Haar cascade face detection in Computer Vision - Model Metrics & Evaluation
| Predicted Face | Predicted No Face |
|----------------|-------------------|
| True Positive | False Positive |
| False Negative | True Negative |
Example:
TP = 80 (faces correctly detected)
FP = 20 (non-faces wrongly detected as faces)
FN = 15 (faces missed)
TN = 885 (non-faces correctly ignored)
Total samples = 80 + 20 + 15 + 885 = 1000
If the detector is set to be very sensitive, it finds almost all faces (high recall) but also detects many false faces (low precision). This means many false alarms, which can annoy users.
If the detector is strict, it only detects very clear faces (high precision) but misses some faces (low recall). This means some faces go undetected, which can be bad for security or photo tagging.
For example, in a photo app, missing a face (low recall) is worse because users want all faces found. So recall is more important.

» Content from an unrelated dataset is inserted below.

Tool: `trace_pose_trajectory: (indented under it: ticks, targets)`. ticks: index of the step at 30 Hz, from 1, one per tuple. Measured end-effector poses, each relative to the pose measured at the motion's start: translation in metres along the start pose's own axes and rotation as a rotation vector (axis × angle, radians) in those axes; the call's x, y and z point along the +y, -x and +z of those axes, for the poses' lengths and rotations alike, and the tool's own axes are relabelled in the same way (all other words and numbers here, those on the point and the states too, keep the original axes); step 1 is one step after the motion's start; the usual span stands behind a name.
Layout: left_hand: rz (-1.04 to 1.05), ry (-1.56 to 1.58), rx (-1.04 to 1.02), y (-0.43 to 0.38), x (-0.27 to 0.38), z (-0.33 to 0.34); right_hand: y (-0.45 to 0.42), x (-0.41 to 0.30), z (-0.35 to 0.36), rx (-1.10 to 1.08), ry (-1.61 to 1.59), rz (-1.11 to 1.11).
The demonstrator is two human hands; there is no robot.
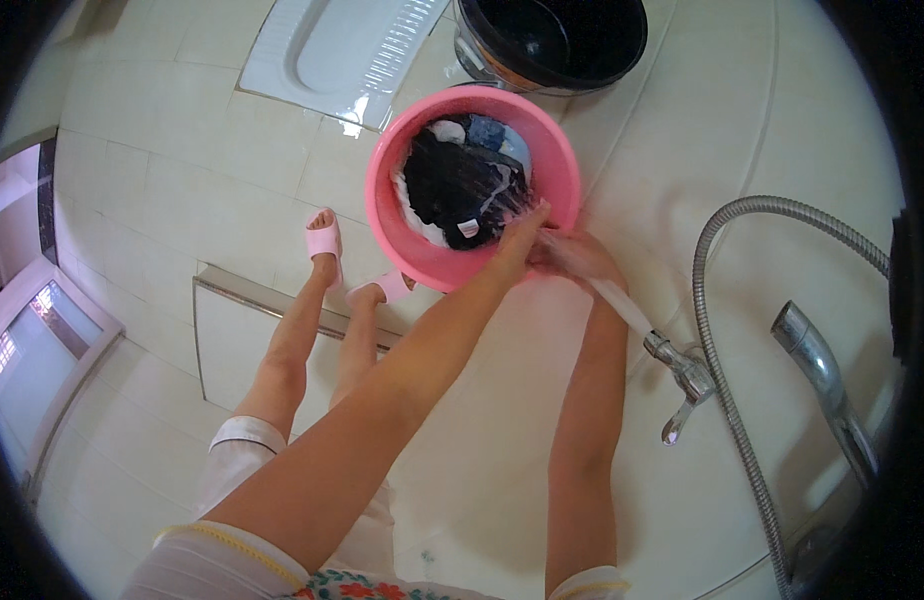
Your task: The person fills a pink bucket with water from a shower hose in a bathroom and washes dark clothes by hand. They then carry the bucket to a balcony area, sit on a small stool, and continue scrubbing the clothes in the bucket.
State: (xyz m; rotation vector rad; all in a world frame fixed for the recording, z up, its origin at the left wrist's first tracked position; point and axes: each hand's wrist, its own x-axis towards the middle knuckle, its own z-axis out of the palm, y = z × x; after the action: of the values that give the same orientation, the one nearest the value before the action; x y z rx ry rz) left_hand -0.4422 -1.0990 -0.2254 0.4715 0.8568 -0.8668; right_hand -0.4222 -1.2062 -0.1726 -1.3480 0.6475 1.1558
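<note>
My left hand (pixel 522 234) and my right hand (pixel 586 259) are close together over the near right rim of a pink plastic basin (pixel 387 217). Water runs from a chrome wall tap (pixel 683 375) across my right hand and sprays into the basin. Inside lies wet, dark clothing (pixel 462 180) with a small white label (pixel 469 228). Blue fabric (pixel 486 132) and white cloth (pixel 448 132) show at the far side of the pile. The stream and the overlap of the hands hide most of my fingers.
A black bucket (pixel 541 37) stands behind the basin, near a white squat toilet (pixel 319 52) in the tiled floor. A flexible metal shower hose (pixel 698 277) and a chrome pipe (pixel 814 352) are at the right. My feet wear pink slippers (pixel 325 241) beside a raised tiled ledge (pixel 259 300).
</note>
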Motion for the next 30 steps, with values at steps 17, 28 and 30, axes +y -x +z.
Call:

In a security camera, false alarms (low precision) can cause wasted attention, so precision matters more.
Good: Precision and recall both above 0.85 means most faces are found and few false alarms happen.
Bad: Precision below 0.5 means many false detections, recall below 0.5 means many faces missed.
For example, precision=0.9 and recall=0.9 is excellent. Precision=0.4 and recall=0.7 is poor because many false faces are detected.
- Accuracy paradox: If most images have no faces, accuracy can be high by always predicting no face, but the detector is useless.
- Data leakage: Testing on images used in training inflates metrics falsely.
- Overfitting: Detector works well on training images but poorly on new images, showing high training metrics but low real-world performance.
- Ignoring class imbalance: Faces are rare compared to non-faces, so metrics like accuracy can be misleading.
Your Haar cascade face detector has 98% accuracy but only 12% recall on faces. Is it good for production? Why or why not?
Answer: No, it is not good. The high accuracy is misleading because most images have no faces, so the detector guesses "no face" most times. The very low recall means it misses almost all faces, which defeats the purpose of face detection.